Project reference: 1705
Energy Efficency is one of the most timely problems in managing HPC facilities. This problem can be addressed at different scale and from different perspective: chip and board design, cooling technologies, batch scheduler tuning. In order to help insight and tuning, fine grained monitoring of cluster status and activity is believed to be of great importance. Our research group has already developed and deployed a lightweight scalable technology to collect physical parameter and scheduling status of several observable, up to the single core temperature an job id running, with temporal frequencies in the order of few seconds. While the ultimate goal of this data collection will be the automated maximization of energy efficiency, our research group is currently focusing on real time and historical analysis of the most important observables. While large statistical data analysis will be of much use, we believe that this data analysis task could benefit from a finer grade, real time, physical mapped data representation of the required observables (e.g. the numbers of job running, average temperature of the CPUs per job, top temperatures and so on). Within this project we propose to explore interactive web visualization techniques to browse the collected data using proper visual presentation. The final result will be a web application presenting cluster status. This application will target: (i) both system administrators and researchers trying to tune available parameters for optimizing efficiency, (ii) HPC users for monitoring system and job status and finally (iii) the large public for dissemination purposes.

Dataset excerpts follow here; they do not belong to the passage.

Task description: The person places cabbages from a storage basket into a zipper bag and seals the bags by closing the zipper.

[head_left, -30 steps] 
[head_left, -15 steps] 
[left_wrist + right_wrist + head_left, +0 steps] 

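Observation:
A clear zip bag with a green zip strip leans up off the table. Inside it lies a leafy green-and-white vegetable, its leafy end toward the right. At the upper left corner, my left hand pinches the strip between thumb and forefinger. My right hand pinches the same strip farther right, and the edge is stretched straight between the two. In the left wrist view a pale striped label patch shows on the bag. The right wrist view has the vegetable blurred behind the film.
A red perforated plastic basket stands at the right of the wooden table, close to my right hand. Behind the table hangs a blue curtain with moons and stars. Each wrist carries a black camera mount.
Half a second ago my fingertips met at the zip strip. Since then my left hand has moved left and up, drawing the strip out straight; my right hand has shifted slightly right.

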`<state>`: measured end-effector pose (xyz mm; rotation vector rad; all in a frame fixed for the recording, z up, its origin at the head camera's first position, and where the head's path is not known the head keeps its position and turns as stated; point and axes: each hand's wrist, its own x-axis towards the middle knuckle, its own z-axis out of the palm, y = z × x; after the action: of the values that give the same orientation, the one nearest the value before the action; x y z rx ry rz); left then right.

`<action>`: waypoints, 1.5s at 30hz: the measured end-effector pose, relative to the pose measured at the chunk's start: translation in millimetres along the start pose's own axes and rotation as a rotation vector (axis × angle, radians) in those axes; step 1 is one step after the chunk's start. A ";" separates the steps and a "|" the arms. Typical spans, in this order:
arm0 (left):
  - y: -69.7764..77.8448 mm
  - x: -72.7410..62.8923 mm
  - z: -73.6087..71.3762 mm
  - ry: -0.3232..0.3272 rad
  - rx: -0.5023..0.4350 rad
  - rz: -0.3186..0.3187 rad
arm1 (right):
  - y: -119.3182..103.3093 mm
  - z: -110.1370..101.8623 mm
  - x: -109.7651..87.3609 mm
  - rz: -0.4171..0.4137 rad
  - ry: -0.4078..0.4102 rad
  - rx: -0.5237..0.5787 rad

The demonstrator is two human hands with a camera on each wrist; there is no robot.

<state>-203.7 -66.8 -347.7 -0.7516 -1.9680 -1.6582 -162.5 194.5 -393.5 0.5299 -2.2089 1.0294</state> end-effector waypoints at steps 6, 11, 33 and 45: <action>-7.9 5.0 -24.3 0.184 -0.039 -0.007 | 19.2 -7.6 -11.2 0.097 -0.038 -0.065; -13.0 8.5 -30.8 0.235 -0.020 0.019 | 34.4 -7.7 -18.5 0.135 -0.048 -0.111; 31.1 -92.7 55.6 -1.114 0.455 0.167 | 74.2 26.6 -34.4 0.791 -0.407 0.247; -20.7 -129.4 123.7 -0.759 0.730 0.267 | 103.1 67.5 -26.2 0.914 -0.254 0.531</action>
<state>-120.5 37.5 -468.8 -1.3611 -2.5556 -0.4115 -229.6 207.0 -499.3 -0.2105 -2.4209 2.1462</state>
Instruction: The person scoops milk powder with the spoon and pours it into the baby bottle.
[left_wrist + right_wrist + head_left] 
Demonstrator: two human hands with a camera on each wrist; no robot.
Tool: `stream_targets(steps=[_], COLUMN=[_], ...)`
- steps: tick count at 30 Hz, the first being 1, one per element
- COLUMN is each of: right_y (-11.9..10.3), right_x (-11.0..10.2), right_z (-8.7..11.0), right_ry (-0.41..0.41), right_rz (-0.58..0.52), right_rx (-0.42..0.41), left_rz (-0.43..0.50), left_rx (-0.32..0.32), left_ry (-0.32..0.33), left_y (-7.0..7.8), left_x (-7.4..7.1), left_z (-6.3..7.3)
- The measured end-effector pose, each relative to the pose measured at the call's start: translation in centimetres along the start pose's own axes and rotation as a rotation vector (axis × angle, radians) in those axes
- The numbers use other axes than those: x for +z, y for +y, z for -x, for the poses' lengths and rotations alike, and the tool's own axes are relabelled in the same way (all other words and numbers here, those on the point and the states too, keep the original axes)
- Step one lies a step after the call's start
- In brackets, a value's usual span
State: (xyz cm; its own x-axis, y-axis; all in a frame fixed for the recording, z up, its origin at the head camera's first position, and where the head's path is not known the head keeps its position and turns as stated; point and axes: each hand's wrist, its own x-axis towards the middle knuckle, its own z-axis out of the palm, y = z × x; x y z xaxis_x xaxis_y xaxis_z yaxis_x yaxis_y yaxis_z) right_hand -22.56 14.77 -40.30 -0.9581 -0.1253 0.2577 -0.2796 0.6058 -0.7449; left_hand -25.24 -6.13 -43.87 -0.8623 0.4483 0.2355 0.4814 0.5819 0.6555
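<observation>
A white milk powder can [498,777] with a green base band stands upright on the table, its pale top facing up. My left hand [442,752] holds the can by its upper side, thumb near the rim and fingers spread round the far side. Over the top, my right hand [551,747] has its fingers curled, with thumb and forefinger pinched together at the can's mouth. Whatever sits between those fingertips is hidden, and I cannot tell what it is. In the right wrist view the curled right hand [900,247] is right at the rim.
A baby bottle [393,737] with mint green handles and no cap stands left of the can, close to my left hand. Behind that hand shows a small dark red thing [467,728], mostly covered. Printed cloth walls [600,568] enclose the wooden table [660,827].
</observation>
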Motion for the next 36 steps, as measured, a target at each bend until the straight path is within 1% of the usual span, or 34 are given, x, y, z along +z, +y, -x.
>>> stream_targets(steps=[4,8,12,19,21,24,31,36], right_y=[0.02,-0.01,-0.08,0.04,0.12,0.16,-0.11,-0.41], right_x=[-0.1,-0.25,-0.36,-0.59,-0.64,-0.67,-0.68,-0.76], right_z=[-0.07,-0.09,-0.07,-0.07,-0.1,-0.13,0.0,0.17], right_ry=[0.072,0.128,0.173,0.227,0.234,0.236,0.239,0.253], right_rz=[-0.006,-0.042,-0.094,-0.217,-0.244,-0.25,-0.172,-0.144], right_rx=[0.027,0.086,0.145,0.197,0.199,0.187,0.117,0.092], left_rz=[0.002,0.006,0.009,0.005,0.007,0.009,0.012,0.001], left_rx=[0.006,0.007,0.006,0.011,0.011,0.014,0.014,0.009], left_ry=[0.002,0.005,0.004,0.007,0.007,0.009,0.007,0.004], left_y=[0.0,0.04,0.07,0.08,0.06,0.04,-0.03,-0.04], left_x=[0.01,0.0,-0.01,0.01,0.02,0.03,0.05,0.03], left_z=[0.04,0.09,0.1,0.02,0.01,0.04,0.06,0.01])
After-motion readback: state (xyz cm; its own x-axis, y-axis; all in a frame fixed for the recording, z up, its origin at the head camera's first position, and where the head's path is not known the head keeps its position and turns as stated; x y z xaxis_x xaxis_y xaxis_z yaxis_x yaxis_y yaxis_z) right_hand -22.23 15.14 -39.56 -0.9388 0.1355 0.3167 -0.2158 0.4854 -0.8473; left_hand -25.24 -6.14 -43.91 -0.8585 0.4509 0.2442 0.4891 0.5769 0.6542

Simple Blend4web model of CINECA phisical cluster layout
The picture represents on the left a supercomputing installation augmented with fine-grain monitoring back-end and on the right a visualization front-end. The monitoring system regularly collects statistics on jobs entering the system, on the status of computing nodes (load, temperature and power consumption) and on the facility operating conditions. These values are fed into a web-server which serves as visualization front-tend. The visualization frontend aggregates the multi-scale and multi-physics information into informative graphical view of the supercomputing status, usage and efficiency
Project Mentor: Dr. Andrea Bartolini
Site Co-ordinator: Dr. Massimiliano Guarrasi
Increase student’s skills about:
- Big Data Analysis
- HPC schedulers (e.g. PBS)
- Internet of Things (MQTT)
- HPC infrastructures
- Monitoring of Energy efficiency
Student Prerequisites (compulsory):
- Python or C/c++ language (python wil be preferred)
Student Prerequisites (desirable):
- Apache Spark
- Week 1: Common Training session
- Week 2: Introduction to CINECA systems, small tutorials on parallel visualization and detailed work planning.
- Week 3: Problem analysis and deliver final Workplan at the end of week.
- Week 4, 5: Production phase (set-up of the web page).
- Week 6, 7: Final stage of production phase (Depending on the results and timeframe, the set of observables will be increased). Preparation of the final movie.
- Week 8: Finishing the final movie. Write the final Report.
Final Product Description:
An interactive web page will be created. This page will show a series of parameters related to energy efficiency of a HPC system. This web page will be also used to show some statistics about the jobs running in the selected system.
Adapting the Project: Increasing the Difficulty:
We can prepare a 3D rendering of the HPC cluster, via Blender4Web in order to visualize the energy load directly on the cluster.
The student will have access to our facility, our HPC systems, the two databases containing all energy parameters, and job information. They will also manage a dedicated virtual machine on our PICO HPC cluster.